Initial speculation and murmurings around various hacker circles concluded that these mangled hashes must have been the ones already cracked by those who perpetrated the breach. However, such theories do not hold much water when taken into account that 670,781 of the mangled hashes are duplicates of the remaining, non-mangled hashes.

The opinion shared by several esteemed password crackers is that the hash list leaked to the internet was intended to only contain unique hashes, and something along the way didn’t quite go as planned. If the hashes were obtained through SQL injection, there are plenty of things that could have gone wrong. Or, perhaps someone miffed a sed command or similar while attempting to extract the hashes from the database dump. The fact is nobody knows for sure why over half of the hashes are mangled, except perhaps those who did the mangling – and even they may not be sure themselves.


Top 30 Passwords?

There are two important conclusions to reach if you are of the belief that the list was intended to only include unique hashes. First, it is impossible to know exactly how many accounts have been compromised or how many users share the same password. Second, it is therefore impossible to even begin to know what the “Top 30 Passwords” on LinkedIn are, or were. To state that “link” and “1234” are the most used passwords on LinkedIn would be a lie, as from what was provided that information is impossible to know.

What is possible to know, however, is how many passwords share a common base word – the word used to form the password, which usually has additional characters or numbers added to it. For example, we do know that 46,193 of the recovered passwords contain some form of “linkedin” in them. The word “link” was found an additional 12,996 times, while “linked” was found in 7,806 more passwords. The word “love” occurs 21,042 times. And, not surprisingly, some form of “password” occurs in 4,248 passwords, while “pass” occurs and additional 8,008 times.

Top 15 Base Words Used in LinkedIn Passwords
     1.       linkedin
46,193
     2.       love
21,042
     3.       link
12,996
     4.       anna
9,545
     5.       pass
8,008
     6.       linked
7,806
     7.       jack
7,258
     8.       blue
7,234
     9.       john
6,576
     10.   mark
5,525
     11.   mike
5,424
     12.   chris
5,050
     13.   nick
4,751
     14.   paul
4,499
     15.   password
4,486

The base words in bold more than likely have a connection to LinkedIn, and bring up two interesting potential trends.

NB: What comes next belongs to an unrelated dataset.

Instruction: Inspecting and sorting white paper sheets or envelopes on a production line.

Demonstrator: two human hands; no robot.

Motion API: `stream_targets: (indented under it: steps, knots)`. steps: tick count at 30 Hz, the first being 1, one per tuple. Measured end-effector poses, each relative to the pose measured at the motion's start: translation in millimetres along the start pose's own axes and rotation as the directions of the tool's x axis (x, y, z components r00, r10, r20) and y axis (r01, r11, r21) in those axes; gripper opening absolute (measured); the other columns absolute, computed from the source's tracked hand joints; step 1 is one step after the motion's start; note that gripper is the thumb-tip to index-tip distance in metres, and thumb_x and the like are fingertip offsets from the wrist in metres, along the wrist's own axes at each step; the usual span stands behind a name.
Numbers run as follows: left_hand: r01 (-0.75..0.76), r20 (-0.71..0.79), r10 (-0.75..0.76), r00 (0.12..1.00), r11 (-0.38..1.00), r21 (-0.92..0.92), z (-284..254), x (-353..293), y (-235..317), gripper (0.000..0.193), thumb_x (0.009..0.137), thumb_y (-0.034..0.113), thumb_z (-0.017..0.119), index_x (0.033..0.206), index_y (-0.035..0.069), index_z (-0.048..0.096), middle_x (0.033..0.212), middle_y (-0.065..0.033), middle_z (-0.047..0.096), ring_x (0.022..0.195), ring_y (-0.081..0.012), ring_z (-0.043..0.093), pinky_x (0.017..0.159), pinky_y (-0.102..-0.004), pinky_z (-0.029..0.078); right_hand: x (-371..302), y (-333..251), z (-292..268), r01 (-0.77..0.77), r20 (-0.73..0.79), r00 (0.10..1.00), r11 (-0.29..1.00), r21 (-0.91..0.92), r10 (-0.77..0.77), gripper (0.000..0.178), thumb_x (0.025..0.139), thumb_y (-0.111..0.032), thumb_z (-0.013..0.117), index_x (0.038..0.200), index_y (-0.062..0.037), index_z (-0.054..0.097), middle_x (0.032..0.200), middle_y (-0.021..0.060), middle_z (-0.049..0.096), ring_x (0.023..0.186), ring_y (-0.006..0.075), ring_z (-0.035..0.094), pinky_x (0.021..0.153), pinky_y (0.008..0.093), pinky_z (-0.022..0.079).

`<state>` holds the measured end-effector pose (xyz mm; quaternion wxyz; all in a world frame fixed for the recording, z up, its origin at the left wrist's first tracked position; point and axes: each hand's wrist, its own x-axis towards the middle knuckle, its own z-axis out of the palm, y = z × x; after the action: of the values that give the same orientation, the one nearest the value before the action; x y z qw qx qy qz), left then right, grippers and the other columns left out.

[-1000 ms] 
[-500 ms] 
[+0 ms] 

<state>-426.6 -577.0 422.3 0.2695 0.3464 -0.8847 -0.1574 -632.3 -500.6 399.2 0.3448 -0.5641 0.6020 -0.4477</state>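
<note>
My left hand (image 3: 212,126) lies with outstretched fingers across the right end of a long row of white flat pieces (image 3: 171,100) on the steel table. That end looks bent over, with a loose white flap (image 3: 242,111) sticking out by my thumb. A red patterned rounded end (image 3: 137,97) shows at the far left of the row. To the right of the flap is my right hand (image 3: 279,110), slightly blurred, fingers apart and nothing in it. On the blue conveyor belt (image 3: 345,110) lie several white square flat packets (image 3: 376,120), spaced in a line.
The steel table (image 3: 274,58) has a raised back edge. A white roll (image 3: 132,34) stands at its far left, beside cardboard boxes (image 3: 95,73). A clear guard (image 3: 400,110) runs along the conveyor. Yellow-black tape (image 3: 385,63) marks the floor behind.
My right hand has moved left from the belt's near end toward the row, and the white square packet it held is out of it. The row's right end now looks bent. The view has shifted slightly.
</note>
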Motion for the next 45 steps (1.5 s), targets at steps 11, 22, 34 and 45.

For years we’ve been instructing people to use a unique password for each site, but it now appears that far too many people have interpreted that advice as “use the same password for each site, but add the site name to the password to make it unique to that site.” Clever, but here’s the fatal flaw in your plan: if I find out your LinkedIn password is “LINKEDINWillem01,” I’m pretty sure I know what your Facebook and PayPal passwords are, too.

The same goes for people who are using the site’s name or URL itself as their password. By our count, nearly 200 unique passwords contain some form of “linkedin.com” in them. The most noticeable trends were “linked.comNNNN,” where NNNN is typically a year, and NAME@linkedin.com, where NAME is someone’s first or last name. A handful of people also went as far as to use passwords like “linkedinpass” or “thisismylinkedinpassword.” I’ll take one guess at what their bank account password is.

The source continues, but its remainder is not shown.